I am reminded that the first time I saw an installation of 6-in of loose rubber chips I was astounded to see kids literally throwing themselves off the play structure as if they were jumping into a pool. We do know that kids will often play up to the point of pain. When you pad the pain, they just push harder.
It is quite clear that the whole process used in the creation of the surfacing standard is not based on robust science. For example, there has never been a formal A/B test where the same equipment and populations used different levels of fall attenuating surfacing. I can say that my experience in those cases where wood fiber was replaced by rubber mats, the incident of broken arms went from zero to several times a month. This got to be such a known risk factor that in many cases the wood fiber was reinstalled over the mats.
The industry is quite candid in their acceptance of this situation. They know that mats produce more long bone injuries than wood fiber.
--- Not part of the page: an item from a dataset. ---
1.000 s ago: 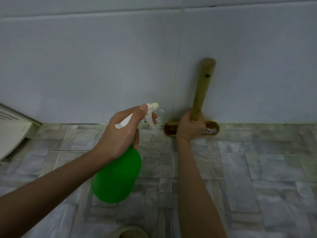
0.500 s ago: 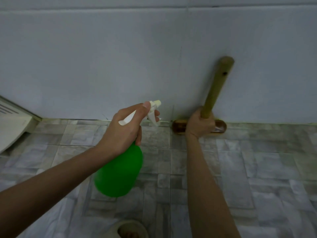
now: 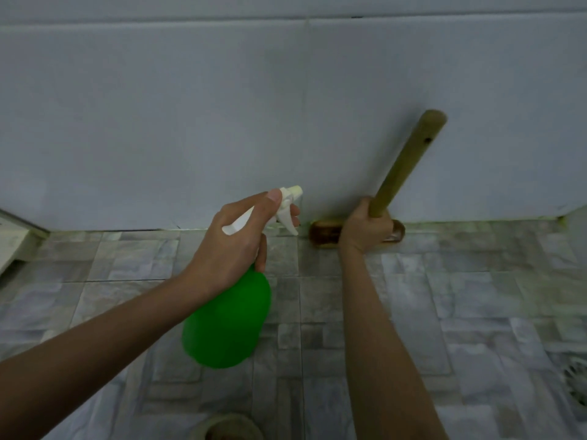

The notion is that the benefits of mats outweigh that exposure because kids get broken arms all the time and the main concern is head injuries. Well, tell that to the young lady who had a break on her femur growth plate and now has one leg two inches shorter than the other. Ask her how it feels to never be able to wear nice shoes, not to the prom, not to her wedding. The industry’s lack of concern for these sorts of injuries suggests that safety may not be their first priority.
Finally, how can we expect a system, in which every person in the decision-making process has a profound conflict of interest, to arrive at the overall best solution for society? How can we expect a process which is populated exclusively by engineers and business owners, and which systematically excludes broader representation, to understand that not every problem can be solved by the only tool they have.
I say it’s time we take a pause. It is time we demand that there be a broader range of experience, expertise, and opinion brought to bear on the issue. And it is time that we require actual proof that the proposed increase in the standard will actually produce the intended improvements to children’s safety.
Jay is a Most Valuable Player - Just like Ralph Nader.
Excellent article. Great passages on the lasting effects of a young child damaging their growth plate, how the illusion of safety is created, how the industry has conflicts of interest, how peer pressure influences play and more insightful commentary.
Good job in "calling people out" and calling for more robust science to support their claims.
What role do you think the insurance companies should play in resolving this "vicious cycle" that has been created.
Thanks Jay
Comment of you word selection
I have always enjoyed reading your articles, but have to say your choice of words are insulting and derogatory. Being 65, an accessibility consultant and a playground inspector and educator, your choice of "motor-morons" is way out of line. Perhaps you and the magazine should take a sensitivity training. 28% of the population has a disability. Many are cognitive.